Activity>
Repeat the entries below word for word, though any picture in them should be dropped.

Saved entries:
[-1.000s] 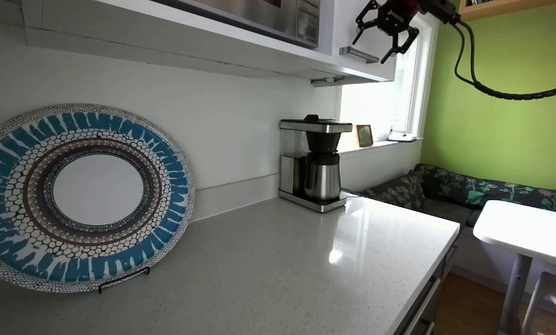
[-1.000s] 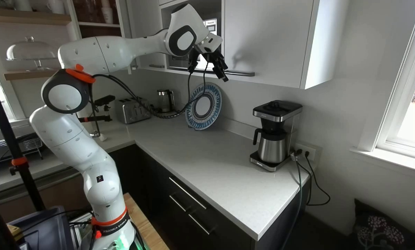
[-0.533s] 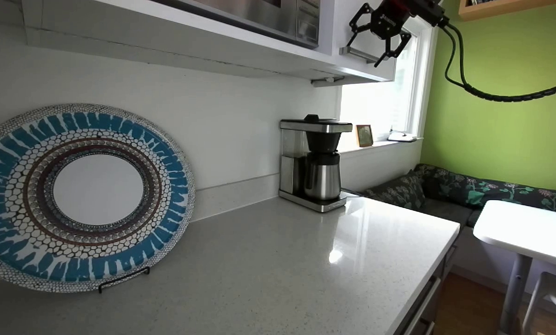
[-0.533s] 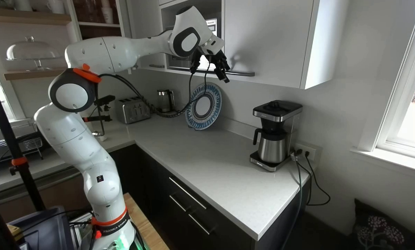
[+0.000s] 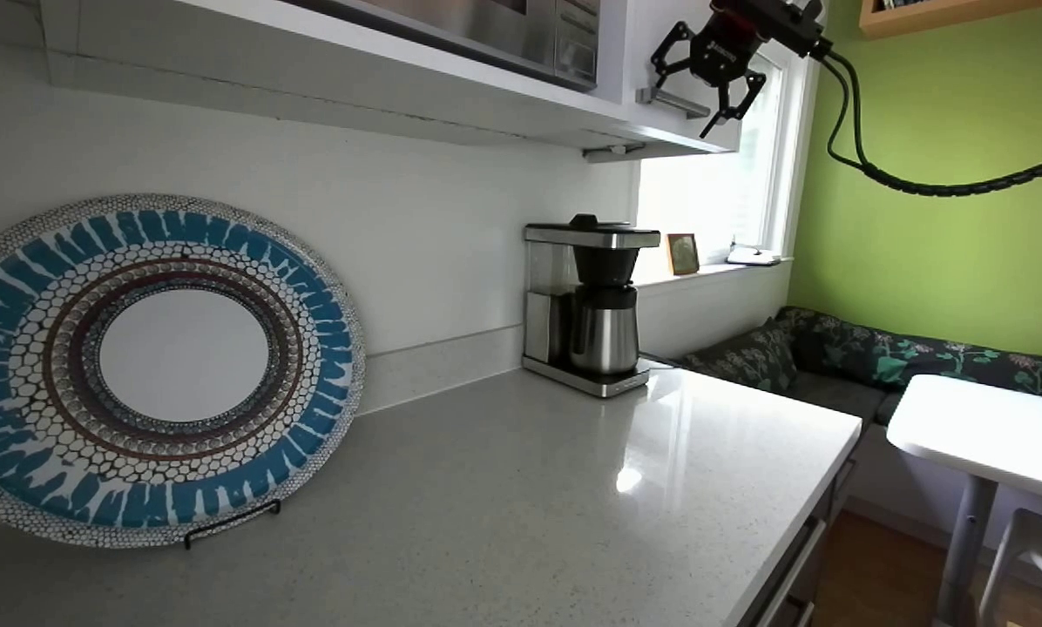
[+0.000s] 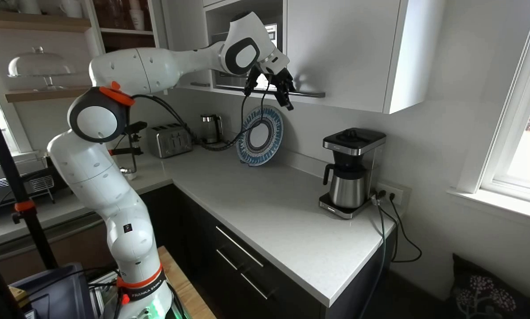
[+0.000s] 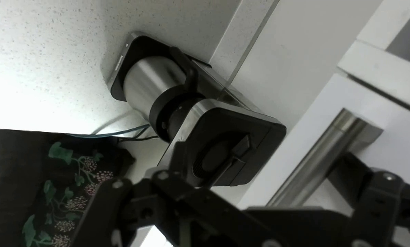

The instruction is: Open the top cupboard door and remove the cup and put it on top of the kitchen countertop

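Observation:
The white upper cupboard door (image 6: 340,53) is shut, so its inside is hidden. Its metal bar handle (image 6: 311,94) runs along the lower edge, and also shows in the wrist view (image 7: 311,164). My gripper (image 5: 682,110) is open and empty at the handle (image 5: 685,104), with its fingers spread on either side of the bar in the wrist view. I cannot tell whether they touch it. No cup shows at the door. The pale kitchen countertop (image 6: 265,195) lies below, and also shows in the other views (image 5: 486,488) (image 7: 54,51).
A coffee maker (image 6: 351,177) stands on the countertop below the cupboard. A round patterned plate (image 6: 251,155) leans on the wall. A microwave (image 5: 486,26) sits beside the door. White cups (image 6: 137,18) stand on shelves at the left. A cable (image 5: 930,187) hangs from my arm.
My gripper has moved a little towards the cupboard and lower, its fingers now around the handle's height. It stays open. The door and the other things have not moved.

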Motion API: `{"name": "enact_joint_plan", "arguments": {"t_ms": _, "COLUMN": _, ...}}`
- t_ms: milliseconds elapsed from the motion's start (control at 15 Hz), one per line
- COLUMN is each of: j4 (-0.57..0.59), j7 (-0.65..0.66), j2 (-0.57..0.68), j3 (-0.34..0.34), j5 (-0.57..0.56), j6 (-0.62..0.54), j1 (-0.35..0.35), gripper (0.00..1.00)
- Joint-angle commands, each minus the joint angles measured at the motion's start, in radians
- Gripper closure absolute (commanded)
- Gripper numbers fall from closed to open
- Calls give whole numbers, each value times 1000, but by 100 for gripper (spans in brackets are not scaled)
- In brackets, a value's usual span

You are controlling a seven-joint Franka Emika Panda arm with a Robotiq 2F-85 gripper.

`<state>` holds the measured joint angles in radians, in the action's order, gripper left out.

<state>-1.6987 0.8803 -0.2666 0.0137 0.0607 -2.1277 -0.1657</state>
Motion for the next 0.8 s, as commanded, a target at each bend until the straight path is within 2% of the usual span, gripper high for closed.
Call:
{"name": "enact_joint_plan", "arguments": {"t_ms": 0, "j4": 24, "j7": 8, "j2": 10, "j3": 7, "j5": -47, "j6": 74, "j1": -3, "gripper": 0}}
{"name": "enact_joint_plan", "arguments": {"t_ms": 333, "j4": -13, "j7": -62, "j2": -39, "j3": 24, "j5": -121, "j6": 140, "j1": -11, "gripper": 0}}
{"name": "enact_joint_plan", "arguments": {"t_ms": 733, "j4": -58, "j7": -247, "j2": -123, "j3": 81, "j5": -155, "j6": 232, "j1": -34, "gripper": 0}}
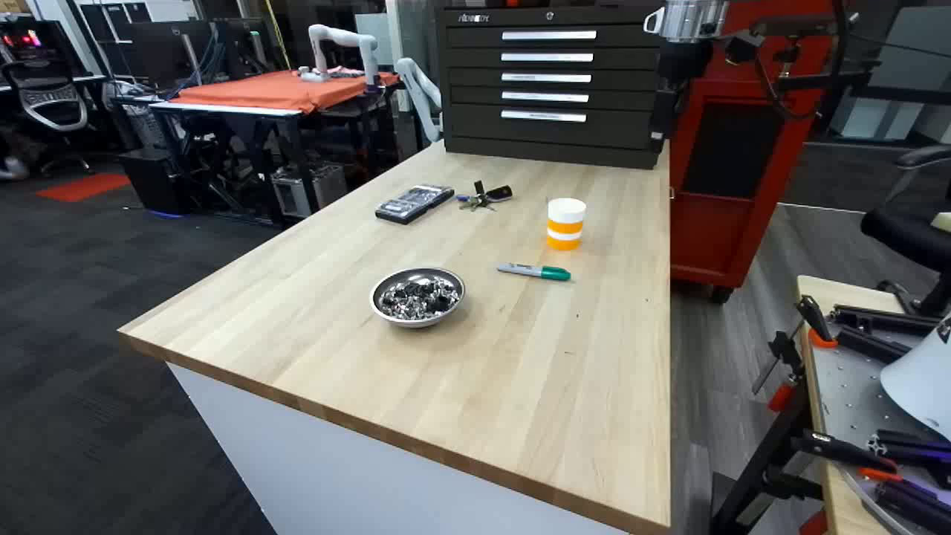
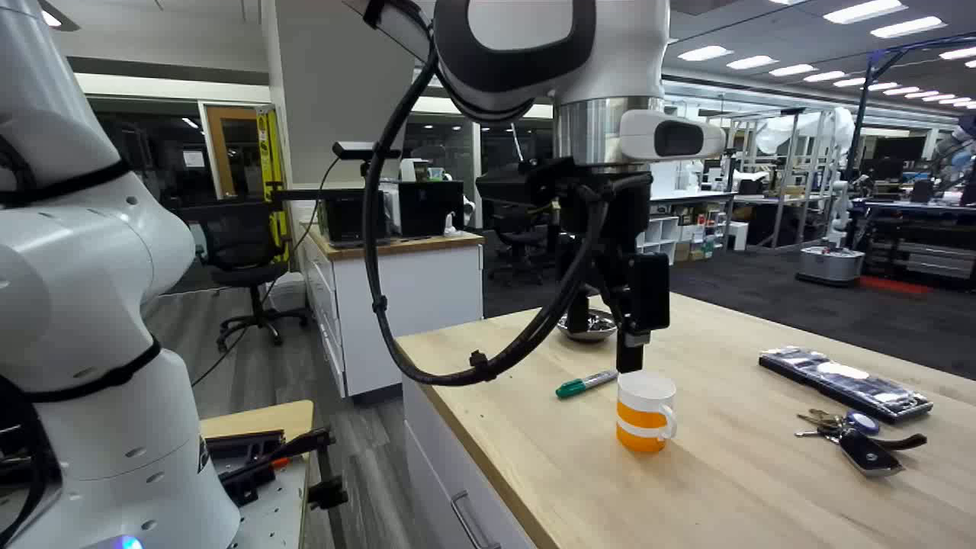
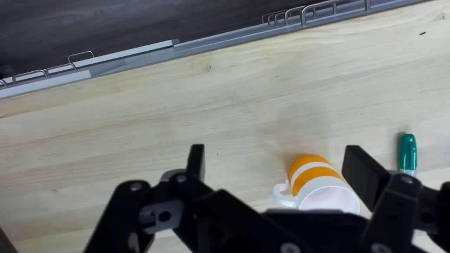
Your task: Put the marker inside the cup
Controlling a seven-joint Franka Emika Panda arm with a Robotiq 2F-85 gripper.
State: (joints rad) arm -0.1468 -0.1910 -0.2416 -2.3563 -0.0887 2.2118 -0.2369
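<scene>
Gripper (image 3: 279,165) is hanging higher than the table (image 1: 461,386) with its fingers (image 3: 195,161) spread wide, and it isn't holding anything. Wrist view is showing the cup (image 3: 313,175) lower down in the gap between them, and in both exterior views it's standing upright. Marker (image 1: 535,272) is lying flat on the table near the cup, not touching it; from the wrist it's sitting outside the spread, with the gripper blocking part of it. As for handling, I'm expecting something light, stiff and pretty tough, so crushing isn't worrying me much. What's bugging me is that it's looking smooth and round, so I'm thinking a sloppy nudge could be sending it rolling. I'd be going for mid-length, on the barrel (image 1: 518,269) just next to the green cap (image 3: 408,151), fingers pinching square across it. Grabbing way out at one end, I'd be betting on it swivelling. It'll be needing a tip toward vertical to fit, and I'm guessing the cup could be toppling if bumped. Further out, the bowl (image 1: 416,324) is sitting apart from the marker, and the keys (image 1: 483,199) are lying well away.
</scene>
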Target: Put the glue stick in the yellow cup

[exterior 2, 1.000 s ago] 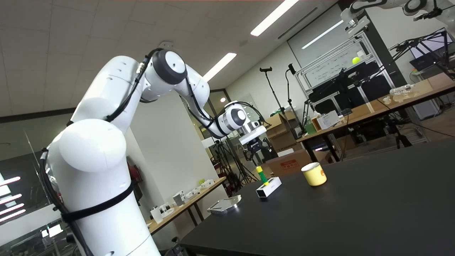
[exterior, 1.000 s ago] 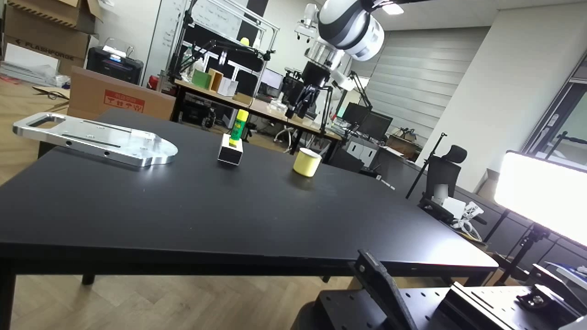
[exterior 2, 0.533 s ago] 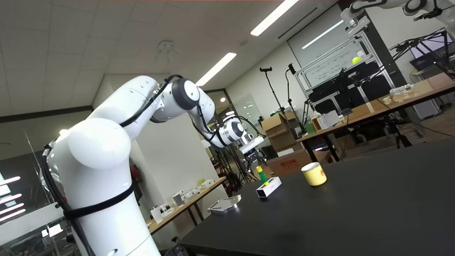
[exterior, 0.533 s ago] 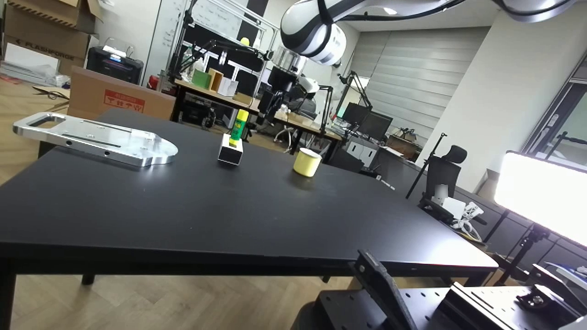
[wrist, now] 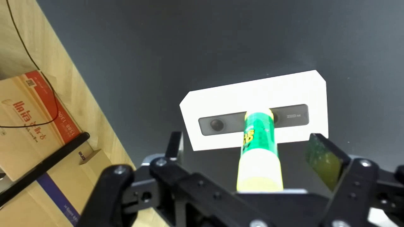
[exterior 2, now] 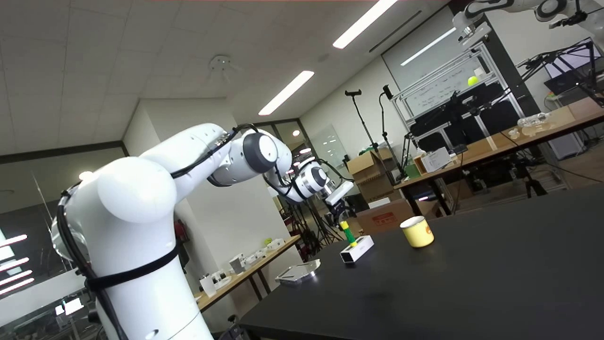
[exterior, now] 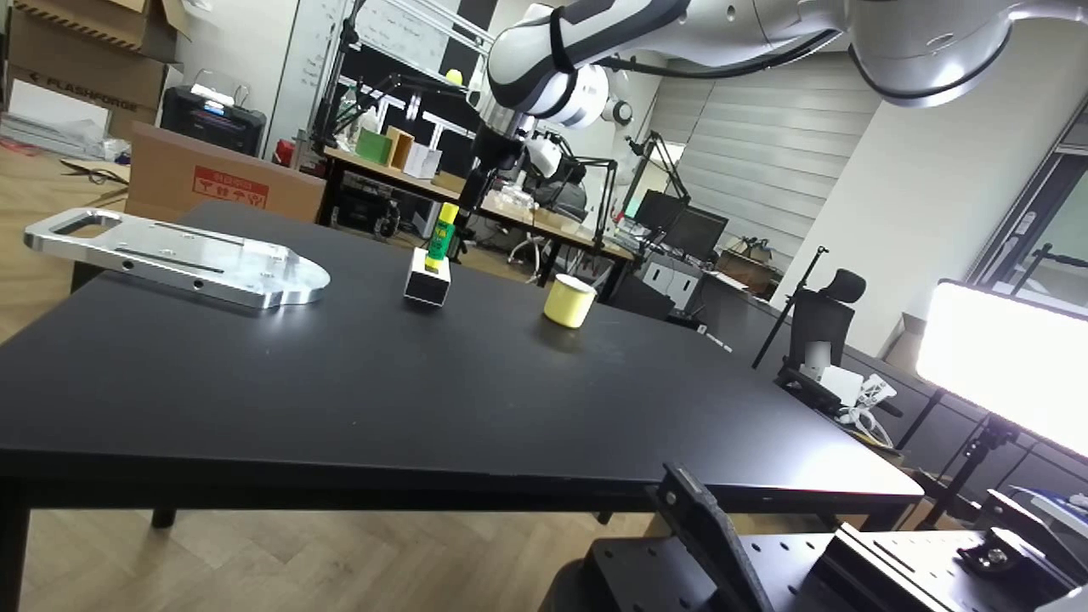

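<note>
Grasping the glue stick [wrist: 259,149] looks to be the step in hand, and it is not yet done. The wrist view shows the jaws standing wide, the pads [wrist: 325,164] well apart and the stick roughly midway, with a visible gap on either side. It stands on a white box [wrist: 221,101], yellow top towards the camera; whether the pads are already low enough to flank its green body, I cannot tell.

In an exterior view the yellow cup [exterior: 569,303] stands upright on the desk [exterior: 442,391], well apart from the white box, while a metal plate [exterior: 178,255] lies on the opposite side of that box. The jaws show just beside the top of the stick; their opening cannot be read from here.

In an exterior view the arm [exterior 2: 188,146] extends towards the stick, the jaws near its top and well apart from the cup. The next move, I judge, calls for perhaps a short descent, an even squeeze on the body, then a straight lift that leaves the box behind, before carrying the stick across to the cup.
</note>
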Available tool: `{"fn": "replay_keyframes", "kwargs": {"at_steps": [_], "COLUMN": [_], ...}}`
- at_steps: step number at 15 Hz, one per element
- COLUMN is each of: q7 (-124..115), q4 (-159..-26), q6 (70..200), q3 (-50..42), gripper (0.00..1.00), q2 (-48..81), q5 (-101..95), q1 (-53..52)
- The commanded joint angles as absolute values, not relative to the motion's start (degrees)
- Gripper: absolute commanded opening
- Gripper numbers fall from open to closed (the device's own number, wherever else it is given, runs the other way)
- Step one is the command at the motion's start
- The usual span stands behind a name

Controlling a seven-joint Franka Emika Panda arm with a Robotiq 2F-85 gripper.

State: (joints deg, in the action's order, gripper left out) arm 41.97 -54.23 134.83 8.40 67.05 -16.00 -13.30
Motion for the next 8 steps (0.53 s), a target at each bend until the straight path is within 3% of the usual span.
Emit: {"fn": "replay_keyframes", "kwargs": {"at_steps": [1, 7, 8], "q7": [45.7, 49.0, 49.1], "q4": [-42.7, -37.2, -36.8], "q6": [131.9, 130.2, 129.3], "q3": [8.9, 8.7, 8.7], "gripper": [1.00, 1.00, 0.75], "q2": [73.8, 77.4, 77.6], "q5": [-15.9, -13.8, -13.3], "q1": [-14.3, -15.8, -15.9]}}
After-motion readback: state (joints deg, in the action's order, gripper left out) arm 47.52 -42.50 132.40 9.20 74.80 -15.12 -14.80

Finished task>
[-1.000s] 
[-1.000s] 
[-0.533s] 
[-0.533s] 
[+0.000s] 
[+0.000s] 
[+0.000s] 

The instruction is: Open the top cupboard door and remove the cup and put it on top of the kitchen countertop

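Observation:
The white upper cupboard door (image 6: 340,53) is shut, so its inside is hidden. Its metal bar handle (image 6: 311,94) runs along the lower edge, and also shows in the wrist view (image 7: 311,164). My gripper (image 5: 682,110) is open and empty at the handle (image 5: 685,104), with its fingers spread on either side of the bar in the wrist view. I cannot tell whether they touch it. No cup shows at the door. The pale kitchen countertop (image 6: 265,195) lies below, and also shows in the other views (image 5: 486,488) (image 7: 54,51).
A coffee maker (image 6: 351,177) stands on the countertop below the cupboard. A round patterned plate (image 6: 251,155) leans on the wall. A microwave (image 5: 486,26) sits beside the door. White cups (image 6: 137,18) stand on shelves at the left. A cable (image 5: 930,187) hangs from my arm.
My gripper has moved a little towards the cupboard and lower, its fingers now around the handle's height. It stays open. The door and the other things have not moved.
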
Motion API: `{"name": "enact_joint_plan", "arguments": {"t_ms": _, "COLUMN": _, ...}}`
- t_ms: milliseconds elapsed from the motion's start (control at 15 Hz), one per line
- COLUMN is each of: j4 (-0.57..0.59), j7 (-0.65..0.66), j2 (-0.57..0.68), j3 (-0.34..0.34), j5 (-0.57..0.56), j6 (-0.62..0.54), j1 (-0.35..0.35), gripper (0.00..1.00)
- Joint-angle commands, each minus the joint angles measured at the motion's start, in radians
- Gripper closure absolute (commanded)
- Gripper numbers fall from closed to open
- Calls give whole numbers, each value times 1000, but by 100 for gripper (spans in brackets are not scaled)
- In brackets, a value's usual span

You are controlling a seven-joint Franka Emika Panda arm with a Robotiq 2F-85 gripper.

`<state>` holds the measured joint angles in radians, in the action's order, gripper left out.

<state>-1.6987 0.8803 -0.2666 0.0137 0.0607 -2.1277 -0.1657</state>
Motion for the next 0.8 s, as commanded, a target at each bend until the straight path is within 2% of the usual span, gripper high for closed.
Call:
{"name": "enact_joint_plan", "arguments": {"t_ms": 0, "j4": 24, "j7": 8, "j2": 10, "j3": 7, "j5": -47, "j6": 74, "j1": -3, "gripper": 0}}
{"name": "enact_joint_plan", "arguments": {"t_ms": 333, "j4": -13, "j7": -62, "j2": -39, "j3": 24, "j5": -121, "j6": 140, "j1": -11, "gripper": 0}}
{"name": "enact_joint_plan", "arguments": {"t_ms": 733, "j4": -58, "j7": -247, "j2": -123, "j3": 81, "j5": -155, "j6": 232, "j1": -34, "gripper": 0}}
Your task: Put the marker inside the cup
Controlling a seven-joint Franka Emika Panda arm with a Robotiq 2F-85 gripper.
State: (joints rad) arm -0.1468 -0.1910 -0.2416 -2.3563 -0.0887 2.2118 -0.2369
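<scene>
Gripper (image 3: 279,165) is hanging higher than the table (image 1: 461,386) with its fingers (image 3: 195,161) spread wide, and it isn't holding anything. Wrist view is showing the cup (image 3: 313,175) lower down in the gap between them, and in both exterior views it's standing upright. Marker (image 1: 535,272) is lying flat on the table near the cup, not touching it; from the wrist it's sitting outside the spread, with the gripper blocking part of it. As for handling, I'm expecting something light, stiff and pretty tough, so crushing isn't worrying me much. What's bugging me is that it's looking smooth and round, so I'm thinking a sloppy nudge could be sending it rolling. I'd be going for mid-length, on the barrel (image 1: 518,269) just next to the green cap (image 3: 408,151), fingers pinching square across it. Grabbing way out at one end, I'd be betting on it swivelling. It'll be needing a tip toward vertical to fit, and I'm guessing the cup could be toppling if bumped. Further out, the bowl (image 1: 416,324) is sitting apart from the marker, and the keys (image 1: 483,199) are lying well away.
</scene>
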Target: Put the glue stick in the yellow cup

[exterior 2, 1.000 s ago] 
[exterior, 1.000 s ago] 
[exterior 2, 0.533 s ago] 
[exterior, 0.533 s ago] 
[wrist, now] 
[exterior 2, now] 
[exterior, now] 

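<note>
Grasping the glue stick [wrist: 259,149] looks to be the step in hand, and it is not yet done. The wrist view shows the jaws standing wide, the pads [wrist: 325,164] well apart and the stick roughly midway, with a visible gap on either side. It stands on a white box [wrist: 221,101], yellow top towards the camera; whether the pads are already low enough to flank its green body, I cannot tell.

In an exterior view the yellow cup [exterior: 569,303] stands upright on the desk [exterior: 442,391], well apart from the white box, while a metal plate [exterior: 178,255] lies on the opposite side of that box. The jaws show just beside the top of the stick; their opening cannot be read from here.

In an exterior view the arm [exterior 2: 188,146] extends towards the stick, the jaws near its top and well apart from the cup. The next move, I judge, calls for perhaps a short descent, an even squeeze on the body, then a straight lift that leaves the box behind, before carrying the stick across to the cup.
</note>
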Available tool: `{"fn": "replay_keyframes", "kwargs": {"at_steps": [_], "COLUMN": [_], ...}}`
- at_steps: step number at 15 Hz, one per element
- COLUMN is each of: q7 (-124..115), q4 (-159..-26), q6 (70..200), q3 (-50..42), gripper (0.00..1.00), q2 (-48..81), q5 (-101..95), q1 (-53..52)
- The commanded joint angles as absolute values, not relative to the motion's start (degrees)
- Gripper: absolute commanded opening
- Gripper numbers fall from open to closed (the device's own number, wherever else it is given, runs the other way)
- Step one is the command at the motion's start
- The usual span stands behind a name

Controlling a seven-joint Franka Emika Panda arm with a Robotiq 2F-85 gripper.

State: (joints deg, in the action's order, gripper left out) arm 41.97 -54.23 134.83 8.40 67.05 -16.00 -13.30
Motion for the next 8 steps (0.53 s), a target at each bend until the straight path is within 3% of the usual span.
Emit: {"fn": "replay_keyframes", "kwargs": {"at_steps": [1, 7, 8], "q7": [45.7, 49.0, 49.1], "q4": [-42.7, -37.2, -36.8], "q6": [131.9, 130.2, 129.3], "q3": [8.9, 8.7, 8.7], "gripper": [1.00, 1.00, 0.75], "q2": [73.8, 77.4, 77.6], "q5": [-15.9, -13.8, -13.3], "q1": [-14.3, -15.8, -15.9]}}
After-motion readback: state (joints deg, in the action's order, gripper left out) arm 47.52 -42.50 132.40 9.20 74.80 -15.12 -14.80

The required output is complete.